Base rate here is $1.35 a mile Uber X. That's the only reason. If it was like in other places 60-80c a mile... my expectations would be much lower.


----------



## Ted Fink (Mar 19, 2018)

Seamus said:


> I don't just look at it per hour, I'm more profit focused on rev/mile. However, to put it in your terms per hour, I used to make the bulk of my money driving 8pm to 4 am Friday and Saturday nights(the drunk shift). I regularly averaged $350 in those 8 hours so I guess that's an average of $43.75 per hour. When they took the multiplier surge away in Sept 2019 (in my market) there was no way to do that anymore so I stopped driving pax and switched exclusively to food delivery. Driving the drunk shift is challenging and unless you can make $40+ per hour not worth dealing with drunk pax bs, pukers, getting pulled over by cops looking for DWI's, and drunk drivers on the road. No way I'd drive the drunk shift at base rates or flat surges. When Uber deleted the multiplier surge I deleted them. I will never understand who would do it for base rates or $7 flat surges.
> 
> All markets are different but at Uber base rates it's impossible to profit $1 per mile driveway to driveway. You are special.
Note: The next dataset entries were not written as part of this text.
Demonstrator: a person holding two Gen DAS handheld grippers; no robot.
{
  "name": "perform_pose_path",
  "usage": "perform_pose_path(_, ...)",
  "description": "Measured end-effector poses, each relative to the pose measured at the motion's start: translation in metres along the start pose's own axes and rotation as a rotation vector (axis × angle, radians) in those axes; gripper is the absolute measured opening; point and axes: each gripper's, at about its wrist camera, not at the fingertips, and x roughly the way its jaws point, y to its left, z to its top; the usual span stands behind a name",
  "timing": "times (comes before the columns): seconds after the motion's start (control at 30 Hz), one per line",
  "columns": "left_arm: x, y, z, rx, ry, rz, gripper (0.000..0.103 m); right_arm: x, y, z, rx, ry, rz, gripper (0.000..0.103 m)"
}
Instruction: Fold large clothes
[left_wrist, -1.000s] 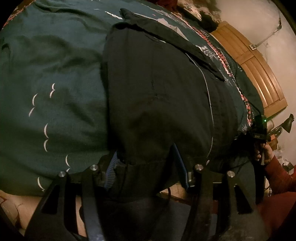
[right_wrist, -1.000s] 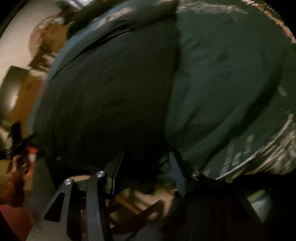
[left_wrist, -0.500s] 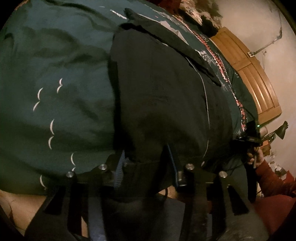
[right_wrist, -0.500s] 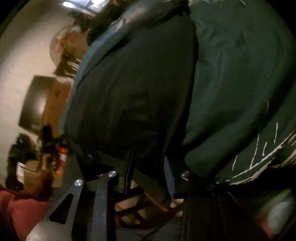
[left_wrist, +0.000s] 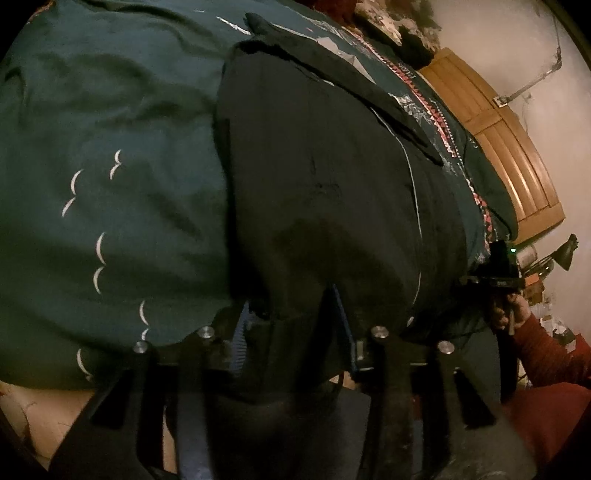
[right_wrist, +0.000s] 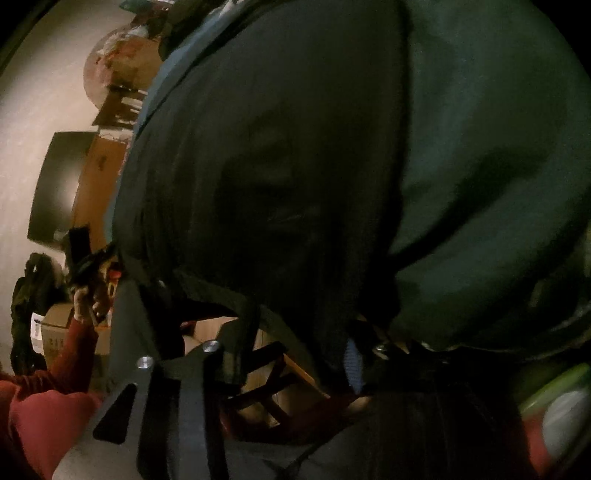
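A large black garment (left_wrist: 317, 184) lies spread on a dark green bedspread (left_wrist: 110, 166); it also fills the right wrist view (right_wrist: 277, 166). My left gripper (left_wrist: 291, 317) has its blue-padded fingers (left_wrist: 240, 339) around the garment's near hem, with cloth bunched between them. My right gripper (right_wrist: 299, 350) holds the other end of the same hem, its blue pad (right_wrist: 352, 365) pressed on the cloth. The fingertips of both are partly hidden by fabric. In the left wrist view the other gripper (left_wrist: 502, 266) shows at the far right, held by a hand in a red sleeve.
The green bedspread (right_wrist: 498, 129) has white bird marks (left_wrist: 99, 251) and a red-patterned border (left_wrist: 480, 199). A wooden headboard (left_wrist: 517, 147) stands beyond it against a pale wall. A dark screen (right_wrist: 59, 184) and a cardboard box (right_wrist: 55, 328) stand at the left.
Both grippers have kept hold of the hem. The right wrist view has swung so the black garment fills more of it; the left view has shifted only slightly.
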Motion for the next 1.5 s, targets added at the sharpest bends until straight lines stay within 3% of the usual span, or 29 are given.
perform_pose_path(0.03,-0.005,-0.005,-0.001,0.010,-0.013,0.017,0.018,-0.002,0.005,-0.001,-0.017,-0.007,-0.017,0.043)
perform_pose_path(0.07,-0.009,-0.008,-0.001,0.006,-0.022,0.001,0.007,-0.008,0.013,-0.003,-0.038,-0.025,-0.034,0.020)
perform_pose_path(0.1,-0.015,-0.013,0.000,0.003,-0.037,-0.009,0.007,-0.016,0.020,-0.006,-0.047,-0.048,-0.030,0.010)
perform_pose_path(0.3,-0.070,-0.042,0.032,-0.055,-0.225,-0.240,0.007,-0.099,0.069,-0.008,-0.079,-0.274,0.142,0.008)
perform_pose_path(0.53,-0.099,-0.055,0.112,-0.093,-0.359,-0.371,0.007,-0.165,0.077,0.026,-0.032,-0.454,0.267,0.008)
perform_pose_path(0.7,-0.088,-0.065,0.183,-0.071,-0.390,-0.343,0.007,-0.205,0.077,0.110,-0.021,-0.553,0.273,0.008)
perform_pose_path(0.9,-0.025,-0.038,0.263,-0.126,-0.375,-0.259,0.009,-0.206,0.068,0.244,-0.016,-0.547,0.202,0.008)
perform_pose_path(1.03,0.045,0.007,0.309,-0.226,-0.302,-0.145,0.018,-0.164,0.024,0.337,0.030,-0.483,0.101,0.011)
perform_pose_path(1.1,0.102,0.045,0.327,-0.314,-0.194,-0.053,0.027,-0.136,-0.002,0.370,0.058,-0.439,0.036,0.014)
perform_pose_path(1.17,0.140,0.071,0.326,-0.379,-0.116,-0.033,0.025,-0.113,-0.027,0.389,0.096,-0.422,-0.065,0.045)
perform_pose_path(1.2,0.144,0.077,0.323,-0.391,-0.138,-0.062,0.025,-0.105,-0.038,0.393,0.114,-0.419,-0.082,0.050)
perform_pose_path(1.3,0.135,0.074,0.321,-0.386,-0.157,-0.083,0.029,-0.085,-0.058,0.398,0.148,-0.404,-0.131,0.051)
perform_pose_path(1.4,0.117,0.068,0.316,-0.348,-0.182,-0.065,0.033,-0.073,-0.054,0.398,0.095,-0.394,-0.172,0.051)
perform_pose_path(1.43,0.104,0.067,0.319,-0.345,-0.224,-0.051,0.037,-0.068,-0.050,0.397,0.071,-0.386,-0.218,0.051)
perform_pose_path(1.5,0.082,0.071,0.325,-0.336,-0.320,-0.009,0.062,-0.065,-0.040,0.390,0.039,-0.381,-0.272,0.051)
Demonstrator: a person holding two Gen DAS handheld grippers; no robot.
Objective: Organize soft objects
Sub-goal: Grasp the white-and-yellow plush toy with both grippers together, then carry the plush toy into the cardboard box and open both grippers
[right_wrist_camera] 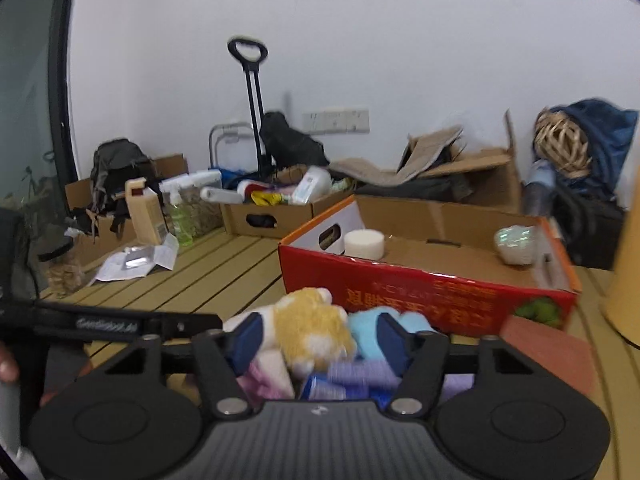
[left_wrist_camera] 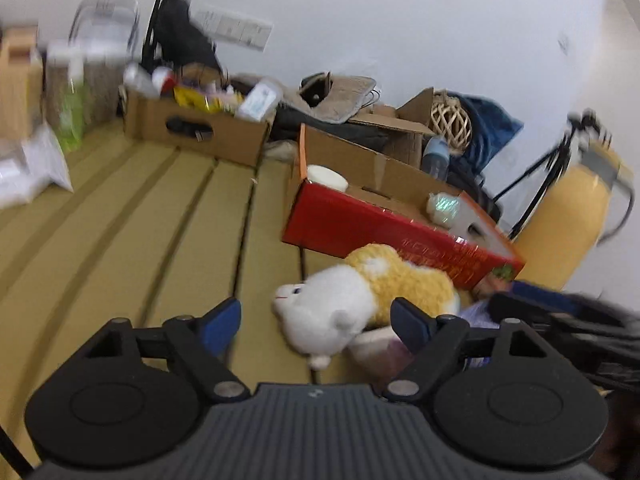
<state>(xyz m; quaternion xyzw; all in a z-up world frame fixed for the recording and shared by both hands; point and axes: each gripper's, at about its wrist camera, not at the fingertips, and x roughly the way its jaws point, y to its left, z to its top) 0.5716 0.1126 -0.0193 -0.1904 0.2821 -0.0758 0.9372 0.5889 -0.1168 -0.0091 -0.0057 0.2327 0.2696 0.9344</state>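
Note:
A white and yellow plush animal (left_wrist_camera: 360,292) lies on the slatted wooden surface in front of a red cardboard box (left_wrist_camera: 384,236). My left gripper (left_wrist_camera: 316,320) is open, its blue pads either side of the plush's white head, not closed on it. In the right wrist view the same plush (right_wrist_camera: 312,324) lies among a light blue soft toy (right_wrist_camera: 370,330) and pink and purple soft items (right_wrist_camera: 272,380). My right gripper (right_wrist_camera: 318,338) is open around the pile. The red box (right_wrist_camera: 420,284) holds a white round object (right_wrist_camera: 364,242) and a shiny ball (right_wrist_camera: 514,244).
A brown cardboard box (right_wrist_camera: 276,210) full of bottles and packets stands behind, with a trolley handle (right_wrist_camera: 252,100), backpack (right_wrist_camera: 116,176) and more boxes along the wall. A yellow jug (left_wrist_camera: 568,220) stands at the right. A wicker ball (right_wrist_camera: 562,144) rests on blue cloth.

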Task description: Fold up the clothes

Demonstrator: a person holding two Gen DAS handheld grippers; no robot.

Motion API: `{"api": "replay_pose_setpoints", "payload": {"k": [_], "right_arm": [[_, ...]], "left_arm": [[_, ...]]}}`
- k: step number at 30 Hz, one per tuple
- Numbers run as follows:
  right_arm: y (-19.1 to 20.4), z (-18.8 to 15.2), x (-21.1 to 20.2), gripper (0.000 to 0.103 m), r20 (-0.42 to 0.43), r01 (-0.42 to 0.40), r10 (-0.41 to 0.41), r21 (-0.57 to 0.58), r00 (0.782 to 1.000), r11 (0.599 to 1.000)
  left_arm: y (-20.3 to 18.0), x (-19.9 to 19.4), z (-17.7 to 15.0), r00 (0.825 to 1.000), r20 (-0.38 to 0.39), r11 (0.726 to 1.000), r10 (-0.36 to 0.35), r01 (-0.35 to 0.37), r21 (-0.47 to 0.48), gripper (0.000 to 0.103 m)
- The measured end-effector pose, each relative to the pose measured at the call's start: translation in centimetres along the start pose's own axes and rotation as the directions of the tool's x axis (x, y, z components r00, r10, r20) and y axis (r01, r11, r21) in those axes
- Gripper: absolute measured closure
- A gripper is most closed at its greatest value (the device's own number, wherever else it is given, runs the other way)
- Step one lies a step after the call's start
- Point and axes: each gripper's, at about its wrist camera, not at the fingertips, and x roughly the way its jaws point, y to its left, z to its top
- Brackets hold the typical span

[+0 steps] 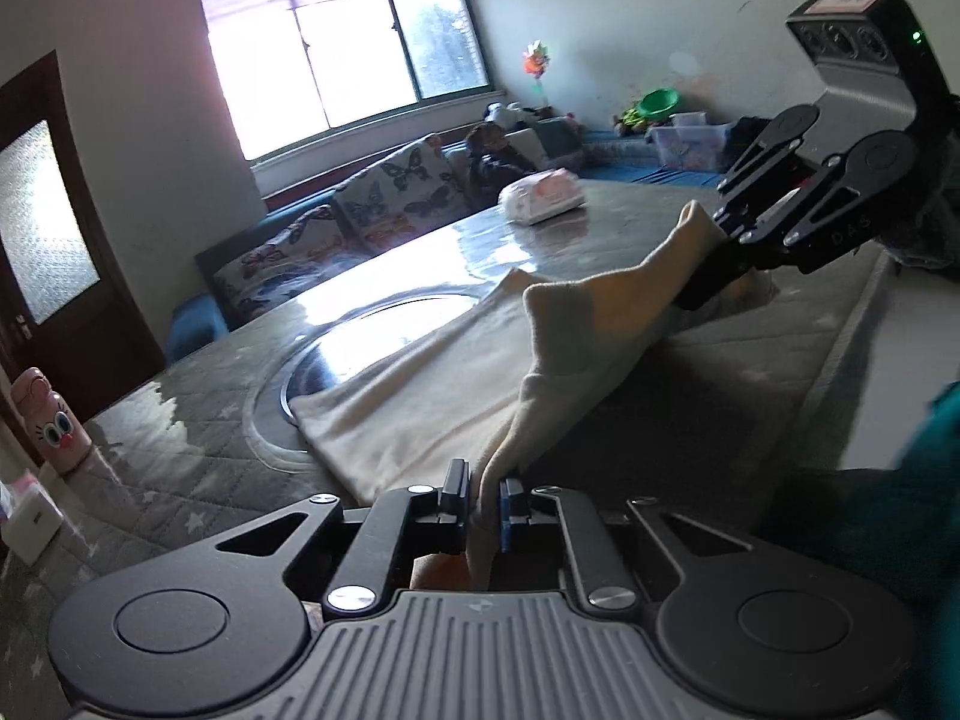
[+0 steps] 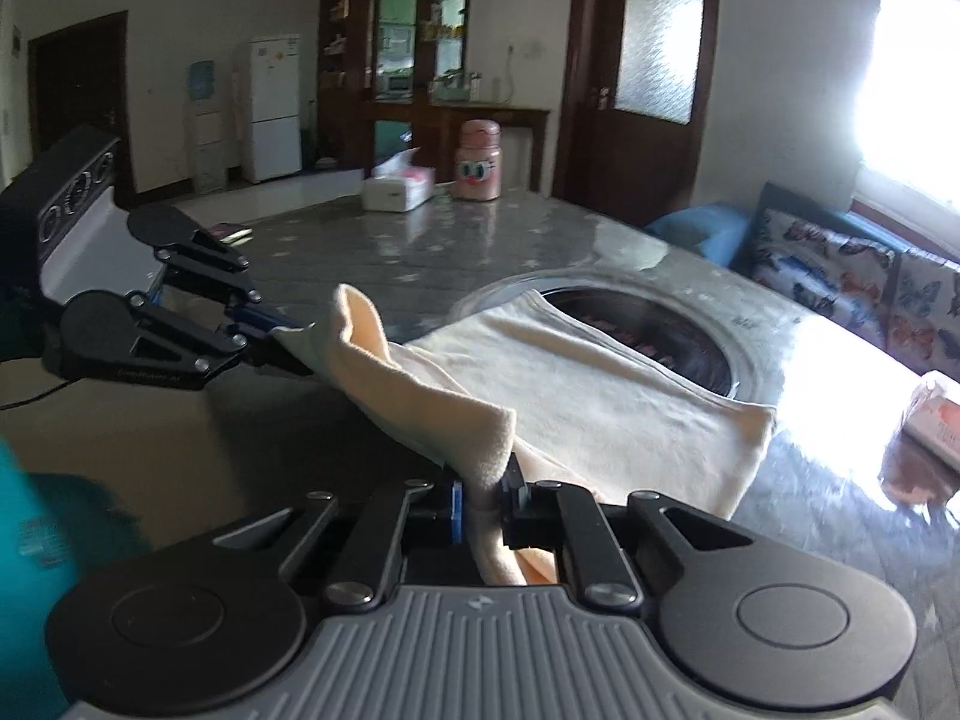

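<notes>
- On the table, which is the largest thing and has a shiny quilted grey cover, the cream garment lies mostly flat, with its far part over a round sunken plate in the middle of the table.
- Along the near edge the garment is lifted: the left gripper has its jaws pressed on one corner of the cloth, and the right gripper has its jaws pressed on the other corner (each wrist view shows the cloth pinched between the fingers).
- For a good fold, I judge that both corners should travel forward together at the same height, so the lifted edge stays straight and lands parallel to the far edge; the cloth sags between the grippers, so a little tension sideways would help.
- Release should come only when the corners rest on the lower layer, otherwise the soft cloth may slide back.
- Around the garment stand a wrapped packet at the far end, and a tissue box and a pink cartoon bottle at the other end; all are well apart from the cloth.
- Nothing blocks the fold path, though the rim of the sunken plate may make the cloth lie uneven.
</notes>
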Motion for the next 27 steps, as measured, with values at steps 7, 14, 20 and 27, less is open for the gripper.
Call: {"api": "replay_pose_setpoints", "payload": {"k": [7,14,20,27], "right_arm": [[1.3,0.8,-3.0,0.093,-0.039,-0.024,0.023,-0.015,0.999,1.0],[-3.0,3.0,-0.6,0.094,-0.017,0.041,-0.04,0.04,0.999,0.998],[-7.6,5.0,3.9,0.094,-0.046,0.094,-0.092,0.064,0.995,0.993],[-11.8,3.0,11.4,0.084,-0.1,0.174,-0.157,0.201,0.983,0.964]], "left_arm": [[-1.1,-1.9,1.3,1.0,0.009,0.999,-0.028,0.028,0.032,0.092],[1.7,2.8,3.4,0.999,0.033,1.0,0.001,-0.002,0.03,0.092],[5.4,9.9,5.0,1.0,-0.008,1.0,0.006,-0.006,-0.017,0.092],[7.2,17.1,3.8,0.991,-0.118,0.993,0.056,-0.068,-0.099,0.088]]}}
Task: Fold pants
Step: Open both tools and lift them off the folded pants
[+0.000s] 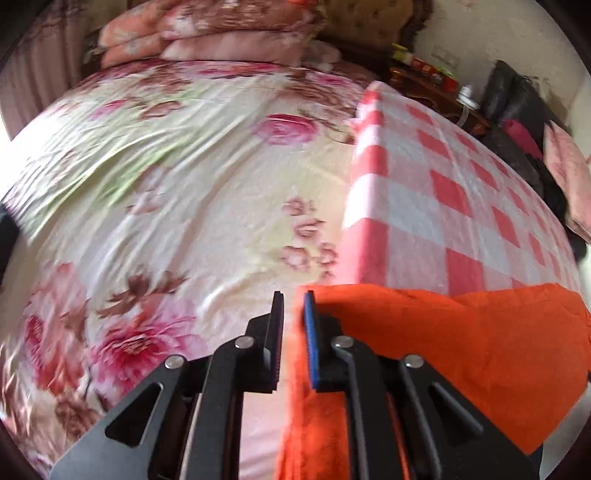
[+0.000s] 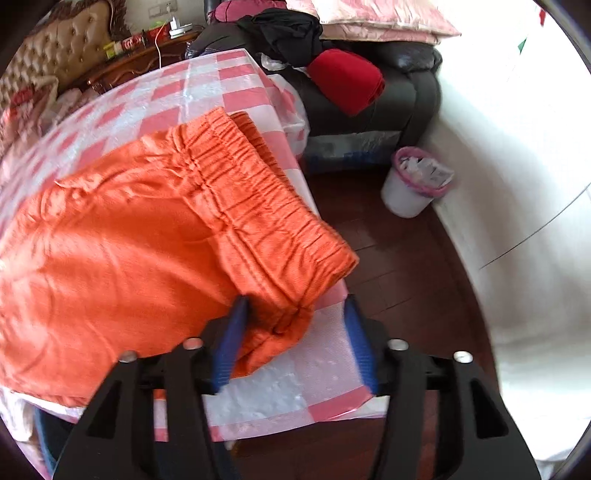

Almost forgot... I know a guy who multi-apps food delivery full time... he makes WAY more than me per mile, but about the same per hour. Go figure.


----------



## Seamus (Jun 21, 2018)

Ted Fink said:


> Almost forgot... I know a guy who multi-apps food delivery full time... he makes WAY more than me per mile, but about the same per hour. Go figure.


So who's more "profitable"?


----------



## Ted Fink (Mar 19, 2018)

Seamus said:


> So who's more "profitable"?


HE IS. No question. I just don't enjoy food delivery, and I do enjoy rideshare, so I do 95% rideshare 5% food delivery because I don't just want to make money, I want to also enjoy it. 

Actually our net net might be similar, as I have a 44mpg hybrid and he has a 15mpg durango. So he makes more per mile, but it costs him a lot more to run a mile. Plus he drives like a maniac.

I think if you looked at everyone's work habits, it's not always 100% efficiency on the dollar. If the only factor was money, I would have gone to med school or gotten into finance.


----------



## Terrapin Bound (Mar 4, 2019)

kdyrpr said:


> How the F do you make $45 hr?? Good for you, because the only way that can occur is if you have outrageous surges. Most markets don't have that.


Surges are why I drive the bar hours. Between 10pm-2am its almost all surge, though sometimes surge starts closer to 11.
$45 is typically the upper end, sometimes a little more but often $38-42

Last Fri / Sat, 18 of 21 trips were surge. 8.5hrs / $420 including cash tips. As others have said, $$/hr is not the true profit determinant, I just use it as a rough guide.
Overall last week was 22 surge of 38 trips, 19hrs @ 664 plus cash tips, so the weekly average was about 37. Still satisfactory for the week. Just depends if I want to work fewest hours for max return, or a few extra for a lower rate but a nicer payout at the end of the week. It's all very dynamic and changes in any given week.



Seamus said:


> I don't just look at it per hour, I'm more profit focused on rev/mile. However, to put it in your terms per hour, I used to make the bulk of my money driving 8pm to 4 am Friday and Saturday nights(the drunk shift). I regularly averaged $350 in those 8 hours so I guess that's an average of $43.75 per hour. When they took the multiplier surge away in Sept 2019 (in my market) there was no way to do that anymore so I stopped driving pax and switched exclusively to food delivery. Driving the drunk shift is challenging and unless you can make $40+ per hour not worth dealing with drunk pax bs, pukers, getting pulled over by cops looking for DWI's, and drunk drivers on the road. No way I'd drive the drunk shift at base rates or flat surges. When Uber deleted the multiplier surge I deleted them. I will never understand who would do it for base rates or $7 flat surges.
> 
> All markets are different but at Uber base rates it's impossible to profit $1 per mile driveway to driveway. You are special.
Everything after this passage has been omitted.